▶ WHAT IS EXPECTED
Copy the listing out exactly as shown.
BEGIN DATASET EXTRACT
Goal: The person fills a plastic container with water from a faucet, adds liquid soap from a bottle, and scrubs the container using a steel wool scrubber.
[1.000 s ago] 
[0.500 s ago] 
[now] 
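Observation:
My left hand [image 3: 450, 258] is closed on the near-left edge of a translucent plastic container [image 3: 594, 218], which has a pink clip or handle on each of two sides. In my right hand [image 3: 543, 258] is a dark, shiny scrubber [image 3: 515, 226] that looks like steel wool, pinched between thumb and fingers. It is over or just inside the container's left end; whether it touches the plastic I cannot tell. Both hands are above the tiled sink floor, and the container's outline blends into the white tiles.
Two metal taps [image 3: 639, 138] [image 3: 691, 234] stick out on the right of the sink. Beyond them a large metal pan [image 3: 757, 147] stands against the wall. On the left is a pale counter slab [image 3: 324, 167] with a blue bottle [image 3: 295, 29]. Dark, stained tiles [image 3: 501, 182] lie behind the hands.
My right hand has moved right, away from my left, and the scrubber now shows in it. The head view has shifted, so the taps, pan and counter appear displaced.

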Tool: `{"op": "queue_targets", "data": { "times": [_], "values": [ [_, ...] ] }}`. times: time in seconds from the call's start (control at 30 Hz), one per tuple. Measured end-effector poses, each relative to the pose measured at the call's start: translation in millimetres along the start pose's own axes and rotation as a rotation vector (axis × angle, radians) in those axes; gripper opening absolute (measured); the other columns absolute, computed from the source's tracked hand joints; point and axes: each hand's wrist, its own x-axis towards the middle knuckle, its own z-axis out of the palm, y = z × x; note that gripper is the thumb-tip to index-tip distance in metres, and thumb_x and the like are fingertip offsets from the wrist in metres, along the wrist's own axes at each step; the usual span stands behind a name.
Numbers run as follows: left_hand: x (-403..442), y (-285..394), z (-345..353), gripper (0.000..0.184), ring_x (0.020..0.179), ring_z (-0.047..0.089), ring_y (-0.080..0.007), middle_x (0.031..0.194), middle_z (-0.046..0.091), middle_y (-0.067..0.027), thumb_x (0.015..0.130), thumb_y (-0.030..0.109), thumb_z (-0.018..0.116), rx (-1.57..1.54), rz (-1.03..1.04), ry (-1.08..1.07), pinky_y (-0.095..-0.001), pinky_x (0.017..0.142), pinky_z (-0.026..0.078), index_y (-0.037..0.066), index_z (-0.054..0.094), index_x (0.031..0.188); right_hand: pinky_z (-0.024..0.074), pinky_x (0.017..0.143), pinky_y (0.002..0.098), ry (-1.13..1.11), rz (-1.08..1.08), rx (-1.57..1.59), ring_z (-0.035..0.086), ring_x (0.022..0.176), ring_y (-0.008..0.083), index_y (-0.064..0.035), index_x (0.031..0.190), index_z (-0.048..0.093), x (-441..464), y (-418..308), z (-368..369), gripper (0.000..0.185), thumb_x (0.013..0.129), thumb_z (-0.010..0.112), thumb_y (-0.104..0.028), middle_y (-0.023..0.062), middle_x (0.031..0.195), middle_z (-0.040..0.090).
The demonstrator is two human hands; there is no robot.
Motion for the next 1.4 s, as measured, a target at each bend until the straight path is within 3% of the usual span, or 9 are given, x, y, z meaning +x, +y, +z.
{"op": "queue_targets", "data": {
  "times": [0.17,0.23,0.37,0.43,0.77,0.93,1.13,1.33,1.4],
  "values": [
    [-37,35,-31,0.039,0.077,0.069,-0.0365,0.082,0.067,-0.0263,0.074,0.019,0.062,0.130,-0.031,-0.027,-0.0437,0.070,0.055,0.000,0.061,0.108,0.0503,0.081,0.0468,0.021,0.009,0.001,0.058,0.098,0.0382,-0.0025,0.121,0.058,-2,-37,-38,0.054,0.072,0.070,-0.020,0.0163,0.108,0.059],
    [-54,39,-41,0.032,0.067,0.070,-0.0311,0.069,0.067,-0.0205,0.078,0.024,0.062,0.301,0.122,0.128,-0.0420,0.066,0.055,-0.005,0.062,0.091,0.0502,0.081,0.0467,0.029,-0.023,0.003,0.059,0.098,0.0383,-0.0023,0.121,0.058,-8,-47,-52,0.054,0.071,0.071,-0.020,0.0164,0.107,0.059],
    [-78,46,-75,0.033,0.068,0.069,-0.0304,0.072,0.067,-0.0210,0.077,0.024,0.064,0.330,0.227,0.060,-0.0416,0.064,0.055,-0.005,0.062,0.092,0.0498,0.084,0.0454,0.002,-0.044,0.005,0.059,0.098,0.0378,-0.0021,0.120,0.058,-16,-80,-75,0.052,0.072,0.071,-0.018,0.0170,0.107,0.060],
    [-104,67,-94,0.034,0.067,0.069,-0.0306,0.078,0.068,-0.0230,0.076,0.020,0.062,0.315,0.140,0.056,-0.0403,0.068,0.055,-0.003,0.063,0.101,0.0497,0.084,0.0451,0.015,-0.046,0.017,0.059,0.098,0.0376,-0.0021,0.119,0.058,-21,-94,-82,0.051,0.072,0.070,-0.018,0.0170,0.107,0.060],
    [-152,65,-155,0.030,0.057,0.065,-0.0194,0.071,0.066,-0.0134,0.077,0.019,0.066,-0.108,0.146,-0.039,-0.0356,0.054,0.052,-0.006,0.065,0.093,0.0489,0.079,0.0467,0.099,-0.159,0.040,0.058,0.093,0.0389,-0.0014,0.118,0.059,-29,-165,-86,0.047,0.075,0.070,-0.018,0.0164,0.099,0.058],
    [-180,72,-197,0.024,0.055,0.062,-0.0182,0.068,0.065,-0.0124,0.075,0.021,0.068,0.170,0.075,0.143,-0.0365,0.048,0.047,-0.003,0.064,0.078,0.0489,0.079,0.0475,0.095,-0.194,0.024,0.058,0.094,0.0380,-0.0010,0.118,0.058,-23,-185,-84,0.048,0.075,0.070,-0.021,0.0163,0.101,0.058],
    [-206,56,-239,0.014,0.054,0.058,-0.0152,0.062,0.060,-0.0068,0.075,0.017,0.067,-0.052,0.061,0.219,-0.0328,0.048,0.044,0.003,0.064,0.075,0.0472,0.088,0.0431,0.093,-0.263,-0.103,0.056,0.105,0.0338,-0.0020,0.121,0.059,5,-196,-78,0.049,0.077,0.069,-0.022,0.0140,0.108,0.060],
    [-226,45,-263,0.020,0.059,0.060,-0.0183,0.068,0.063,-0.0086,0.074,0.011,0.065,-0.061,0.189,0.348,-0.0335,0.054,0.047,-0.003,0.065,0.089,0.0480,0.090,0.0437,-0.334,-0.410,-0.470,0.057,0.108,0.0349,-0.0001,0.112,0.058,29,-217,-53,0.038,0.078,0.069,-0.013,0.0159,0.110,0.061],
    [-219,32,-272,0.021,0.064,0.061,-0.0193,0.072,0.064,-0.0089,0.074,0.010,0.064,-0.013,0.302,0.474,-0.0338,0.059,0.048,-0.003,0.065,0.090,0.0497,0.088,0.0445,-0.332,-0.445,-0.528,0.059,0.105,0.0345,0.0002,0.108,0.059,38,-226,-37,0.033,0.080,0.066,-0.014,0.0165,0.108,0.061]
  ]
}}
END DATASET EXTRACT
▶ EXPECTED OUTPUT
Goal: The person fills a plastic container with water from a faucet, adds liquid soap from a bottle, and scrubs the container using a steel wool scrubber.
[1.000 s ago] 
[0.500 s ago] 
[now] 
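Observation:
My left hand [image 3: 450, 258] is closed on the near-left edge of a translucent plastic container [image 3: 594, 218], which has a pink clip or handle on each of two sides. In my right hand [image 3: 543, 258] is a dark, shiny scrubber [image 3: 515, 226] that looks like steel wool, pinched between thumb and fingers. It is over or just inside the container's left end; whether it touches the plastic I cannot tell. Both hands are above the tiled sink floor, and the container's outline blends into the white tiles.
Two metal taps [image 3: 639, 138] [image 3: 691, 234] stick out on the right of the sink. Beyond them a large metal pan [image 3: 757, 147] stands against the wall. On the left is a pale counter slab [image 3: 324, 167] with a blue bottle [image 3: 295, 29]. Dark, stained tiles [image 3: 501, 182] lie behind the hands.
My right hand has moved right, away from my left, and the scrubber now shows in it. The head view has shifted, so the taps, pan and counter appear displaced.
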
Tool: `{"op": "queue_targets", "data": { "times": [_], "values": [ [_, ...] ] }}`. times: time in seconds from the call's start (control at 30 Hz), one per tuple. Measured end-effector poses, each relative to the pose measured at the call's start: translation in millimetres along the start pose's own axes and rotation as a rotation vector (axis × angle, radians) in those axes; gripper opening absolute (measured); the other columns absolute, computed from the source's tracked hand joints; point and axes: each hand's wrist, its own x-axis towards the middle knuckle, its own z-axis out of the palm, y = z × x; note that gripper is the thumb-tip to index-tip distance in metres, and thumb_x and the like are fingertip offsets from the wrist in metres, along the wrist's own axes at each step; the usual span stands behind a name.
Numbers run as follows: left_hand: x (-403..442), y (-285..394), z (-345..353), gripper (0.000..0.184), ring_x (0.020..0.179), ring_z (-0.047..0.089), ring_y (-0.080..0.007), middle_x (0.031..0.194), middle_z (-0.046..0.091), middle_y (-0.067..0.027), thumb_x (0.015..0.130), thumb_y (-0.030..0.109), thumb_z (-0.018..0.116), rx (-1.57..1.54), rz (-1.03..1.04), ry (-1.08..1.07), pinky_y (-0.095..-0.001), pinky_x (0.017..0.142), pinky_z (-0.026..0.078), index_y (-0.037..0.066), index_z (-0.054..0.094), index_x (0.031..0.188); right_hand: pinky_z (-0.024..0.074), pinky_x (0.017..0.143), pinky_y (0.002..0.098), ry (-1.13..1.11), rz (-1.08..1.08), rx (-1.57..1.59), ring_z (-0.035..0.086), ring_x (0.022..0.176), ring_y (-0.008..0.083), index_y (-0.064..0.035), index_x (0.031..0.190), index_z (-0.048..0.093), x (-441..464), y (-418..308), z (-368..369), gripper (0.000..0.185), thumb_x (0.013..0.129), thumb_z (-0.010..0.112), thumb_y (-0.104..0.028), middle_y (-0.023..0.062), middle_x (0.031..0.195), middle_z (-0.040..0.090).
The demonstrator is two human hands; there is no robot.
Motion for the next 1.4 s, as measured, a target at each bend until the straight path is within 3% of the usual span, or 9 are given, x, y, z meaning +x, +y, +z.
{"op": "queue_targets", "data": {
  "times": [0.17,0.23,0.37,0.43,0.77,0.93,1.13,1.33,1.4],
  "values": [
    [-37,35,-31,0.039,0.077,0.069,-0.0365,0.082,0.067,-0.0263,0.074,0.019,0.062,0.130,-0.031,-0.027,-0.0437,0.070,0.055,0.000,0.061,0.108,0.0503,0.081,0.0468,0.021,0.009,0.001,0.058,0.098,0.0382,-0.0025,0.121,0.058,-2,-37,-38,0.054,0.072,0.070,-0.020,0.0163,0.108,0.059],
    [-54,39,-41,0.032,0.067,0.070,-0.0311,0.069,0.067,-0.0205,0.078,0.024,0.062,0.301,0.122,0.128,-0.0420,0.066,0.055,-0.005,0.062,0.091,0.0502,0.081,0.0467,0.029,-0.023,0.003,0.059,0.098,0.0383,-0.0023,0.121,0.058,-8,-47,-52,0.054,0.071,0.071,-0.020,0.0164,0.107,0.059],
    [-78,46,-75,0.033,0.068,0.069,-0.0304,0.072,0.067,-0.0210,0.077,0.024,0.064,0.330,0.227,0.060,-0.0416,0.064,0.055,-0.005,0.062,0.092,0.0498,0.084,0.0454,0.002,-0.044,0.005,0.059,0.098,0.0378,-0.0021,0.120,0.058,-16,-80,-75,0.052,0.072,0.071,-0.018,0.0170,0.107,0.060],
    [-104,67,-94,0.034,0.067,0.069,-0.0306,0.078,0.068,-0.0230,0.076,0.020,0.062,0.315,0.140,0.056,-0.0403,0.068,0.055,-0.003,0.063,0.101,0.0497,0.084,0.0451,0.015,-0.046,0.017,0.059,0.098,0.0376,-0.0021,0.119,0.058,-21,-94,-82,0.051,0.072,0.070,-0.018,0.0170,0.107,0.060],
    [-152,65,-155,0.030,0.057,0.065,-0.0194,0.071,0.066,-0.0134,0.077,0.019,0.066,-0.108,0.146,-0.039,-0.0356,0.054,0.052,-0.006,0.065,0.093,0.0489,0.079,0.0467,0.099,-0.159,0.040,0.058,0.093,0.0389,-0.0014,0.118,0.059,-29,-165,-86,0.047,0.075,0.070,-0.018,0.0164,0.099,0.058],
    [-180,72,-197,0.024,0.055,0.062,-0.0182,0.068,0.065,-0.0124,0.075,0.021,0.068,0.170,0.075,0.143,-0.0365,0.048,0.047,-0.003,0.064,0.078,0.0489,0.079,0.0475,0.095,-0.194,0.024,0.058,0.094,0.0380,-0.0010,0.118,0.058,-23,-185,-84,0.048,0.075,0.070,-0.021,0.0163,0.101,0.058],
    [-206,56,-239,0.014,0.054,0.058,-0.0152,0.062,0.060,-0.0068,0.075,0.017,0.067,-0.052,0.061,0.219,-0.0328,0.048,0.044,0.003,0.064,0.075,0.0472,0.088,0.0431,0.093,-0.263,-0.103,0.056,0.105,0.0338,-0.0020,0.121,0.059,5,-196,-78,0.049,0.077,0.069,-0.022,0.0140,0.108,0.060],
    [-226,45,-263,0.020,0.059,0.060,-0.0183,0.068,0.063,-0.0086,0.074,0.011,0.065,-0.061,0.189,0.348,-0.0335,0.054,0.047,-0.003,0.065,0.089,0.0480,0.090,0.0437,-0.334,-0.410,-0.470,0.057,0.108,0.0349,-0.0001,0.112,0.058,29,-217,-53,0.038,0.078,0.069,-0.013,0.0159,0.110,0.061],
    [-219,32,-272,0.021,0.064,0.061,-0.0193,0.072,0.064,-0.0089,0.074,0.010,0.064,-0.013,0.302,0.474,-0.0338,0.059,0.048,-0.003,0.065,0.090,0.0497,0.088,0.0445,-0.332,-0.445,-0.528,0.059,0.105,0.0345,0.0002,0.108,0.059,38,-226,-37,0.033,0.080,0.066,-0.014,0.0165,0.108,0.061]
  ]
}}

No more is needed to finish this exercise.